Conclusion: Seizing the Moment for Transformation
As your company moves away from SharePoint 2016/2019 and enters a new era of workplace technology, don’t treat it as a routine IT migration. Treat it as an opportunity to supercharge your organization’s employee experience – and by extension, its performance. The evidence is overwhelming that companies who invest in EX come out ahead, whether in growth, productivity, or talent retention. CFOs who recognize this can turn a looming end-of-support deadline into a catalyst for positive change.

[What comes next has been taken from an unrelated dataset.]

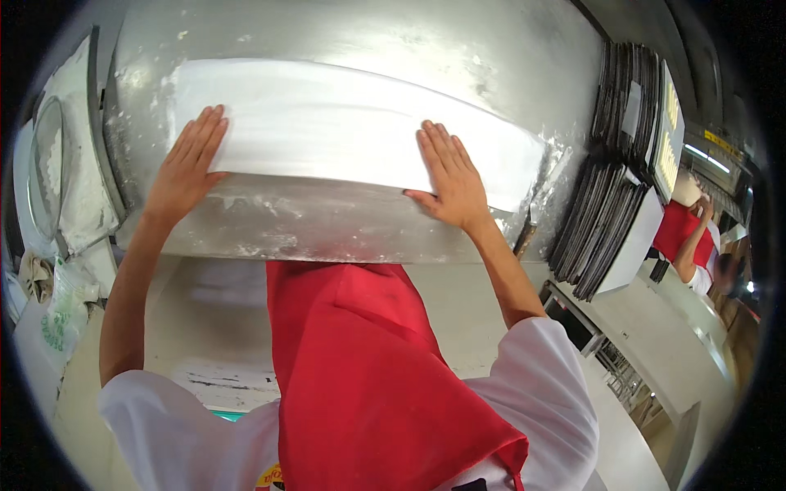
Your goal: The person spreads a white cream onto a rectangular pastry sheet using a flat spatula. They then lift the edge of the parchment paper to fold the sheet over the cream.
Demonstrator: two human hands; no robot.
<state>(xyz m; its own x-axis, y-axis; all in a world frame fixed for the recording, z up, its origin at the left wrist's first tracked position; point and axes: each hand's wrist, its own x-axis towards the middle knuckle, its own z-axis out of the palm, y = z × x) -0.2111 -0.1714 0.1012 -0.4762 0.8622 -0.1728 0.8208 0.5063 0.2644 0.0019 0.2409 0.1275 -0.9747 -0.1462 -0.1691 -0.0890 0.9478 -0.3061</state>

In the end, improving the digital workplace is about enabling your people to do their best work. It’s about removing friction, connecting team members to information and to each other, and creating an environment where employees feel supported and empowered. For a CFO focused on engagement, performance, productivity, and profitability, championing a modern employee experience platform is a strategic move that aligns people and profit. It’s an investment in a more agile, innovative, and resilient organization.
In today’s competitive and fast-changing business climate, enterprises can’t afford an internal system that’s stuck in the past. By leading the charge to improve EX during this SharePoint transition, CFOs and other enterprise leaders will not only avoid the risks of outdated technology – they’ll unlock a more engaged workforce ready to drive the company’s next chapter of growth. And that is a return on investment that any CFO can get behind.